Salaire de référence et autres situations
La rupture conventionnelle suit les mêmes règles que l’indemnité de licenciement pour le calcul du salaire de référence, que vous pouvez simuler avec un calculateur d’indemnité de rupture conventionnelle. L’indemnité versée ne peut être inférieure au montant légal de licenciement, calculée sur la base du salaire moyen des 12 ou 3 derniers mois.
En cas d’accident du travail entraînant un arrêt prolongé, le salaire de référence sert à déterminer vos indemnités journalières et, le cas échéant, une rente d’incapacité. La Sécurité sociale retient le salaire brut du mois précédant l’arrêt, divisé par 30,42 (nombre moyen de jours par mois), pour établir le salaire journalier de base.

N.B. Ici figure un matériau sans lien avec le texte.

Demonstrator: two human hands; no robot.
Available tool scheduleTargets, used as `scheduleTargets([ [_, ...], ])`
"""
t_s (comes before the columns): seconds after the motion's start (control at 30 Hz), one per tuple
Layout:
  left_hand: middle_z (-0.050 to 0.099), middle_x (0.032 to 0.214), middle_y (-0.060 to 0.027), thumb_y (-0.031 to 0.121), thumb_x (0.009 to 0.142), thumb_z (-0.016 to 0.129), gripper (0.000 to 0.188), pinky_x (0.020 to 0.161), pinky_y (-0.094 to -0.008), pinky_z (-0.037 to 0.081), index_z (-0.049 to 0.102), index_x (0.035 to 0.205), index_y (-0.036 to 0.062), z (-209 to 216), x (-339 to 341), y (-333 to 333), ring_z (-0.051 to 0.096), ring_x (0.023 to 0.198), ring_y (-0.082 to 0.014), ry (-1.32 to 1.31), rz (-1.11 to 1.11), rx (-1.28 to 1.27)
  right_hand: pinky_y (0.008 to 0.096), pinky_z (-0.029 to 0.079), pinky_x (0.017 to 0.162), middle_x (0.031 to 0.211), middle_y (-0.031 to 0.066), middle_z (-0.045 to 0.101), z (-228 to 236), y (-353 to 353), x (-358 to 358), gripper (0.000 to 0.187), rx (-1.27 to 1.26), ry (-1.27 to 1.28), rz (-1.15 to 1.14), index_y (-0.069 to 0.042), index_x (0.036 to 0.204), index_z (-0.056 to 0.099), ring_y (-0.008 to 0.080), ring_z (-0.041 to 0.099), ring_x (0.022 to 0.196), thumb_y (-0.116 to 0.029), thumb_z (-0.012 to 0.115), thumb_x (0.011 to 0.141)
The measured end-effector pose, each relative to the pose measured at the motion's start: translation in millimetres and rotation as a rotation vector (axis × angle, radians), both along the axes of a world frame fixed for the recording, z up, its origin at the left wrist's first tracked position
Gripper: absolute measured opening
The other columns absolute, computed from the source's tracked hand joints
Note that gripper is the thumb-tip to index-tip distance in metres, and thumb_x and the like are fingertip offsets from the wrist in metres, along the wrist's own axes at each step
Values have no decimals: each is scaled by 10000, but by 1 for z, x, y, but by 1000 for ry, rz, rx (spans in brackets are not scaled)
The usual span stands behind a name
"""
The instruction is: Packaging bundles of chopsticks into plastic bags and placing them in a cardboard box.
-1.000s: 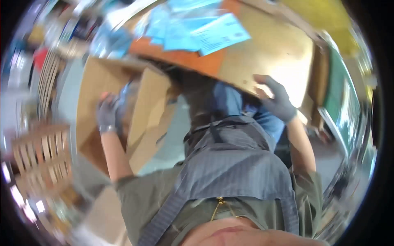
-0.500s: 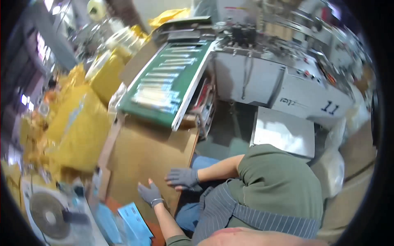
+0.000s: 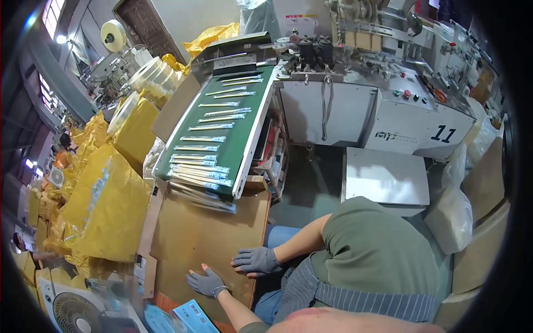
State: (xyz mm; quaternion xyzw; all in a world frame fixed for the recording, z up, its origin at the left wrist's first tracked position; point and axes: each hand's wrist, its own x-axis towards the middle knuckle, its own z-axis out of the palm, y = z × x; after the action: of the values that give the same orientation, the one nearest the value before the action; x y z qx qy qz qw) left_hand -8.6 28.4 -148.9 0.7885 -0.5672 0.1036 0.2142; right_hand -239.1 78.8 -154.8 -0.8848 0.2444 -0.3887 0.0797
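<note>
Both my hands, in grey gloves that leave the fingertips bare, rest on a brown wooden table (image 3: 205, 236) with nothing in them. My left hand (image 3: 208, 281) lies near the table's front part, fingers apart and open. My right hand (image 3: 255, 261) lies flat at the right edge, fingers stretched out. Beyond them slopes a green conveyor belt (image 3: 186, 118) carrying several thin, pale sticks in clear and blue wrappers (image 3: 211, 126). At its lower end the wrapped sticks crowd together, and a blurred bunch (image 3: 202, 198) hangs over the edge onto the table.
Large yellow bags (image 3: 111, 205) crowd the left side. A fan (image 3: 72, 313) and blue packets (image 3: 194, 316) are near my left arm. Right of the belt stands a white machine cabinet (image 3: 400, 119) with buttons; a low white box (image 3: 386, 177) sits before it.
The view has shifted slightly and sharpened. Wrapped sticks at the belt's lower end now spill over its edge toward the table. Both hands stay on the table.
</note>
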Motion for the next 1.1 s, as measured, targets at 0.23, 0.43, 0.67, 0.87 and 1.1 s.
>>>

Pour le calcul de votre retraite, l’Assurance retraite utilise un autre concept : le salaire annuel moyen des 25 meilleures années de carrière. Ce montant diffère du salaire de référence employé pour le chômage ou les indemnités de rupture, car il vise à refléter votre niveau de rémunération sur l’ensemble de votre vie active.
À retenir
Conservez vos bulletins de salaire pendant au moins 3 ans. En cas de litige avec France Travail ou votre employeur sur le montant calculé, ces documents constituent votre seule preuve de rémunération effective.
Le calcul du salaire de référence varie selon votre situation, mais repose toujours sur vos rémunérations brutes réelles. Vérifiez systématiquement les montants notifiés : une erreur dans la période retenue ou l’omission d’une prime peut réduire vos droits de plusieurs centaines d’euros. En maîtrisant ces calculs, vous sécurisez vos droits financiers lors de vos transitions professionnelles.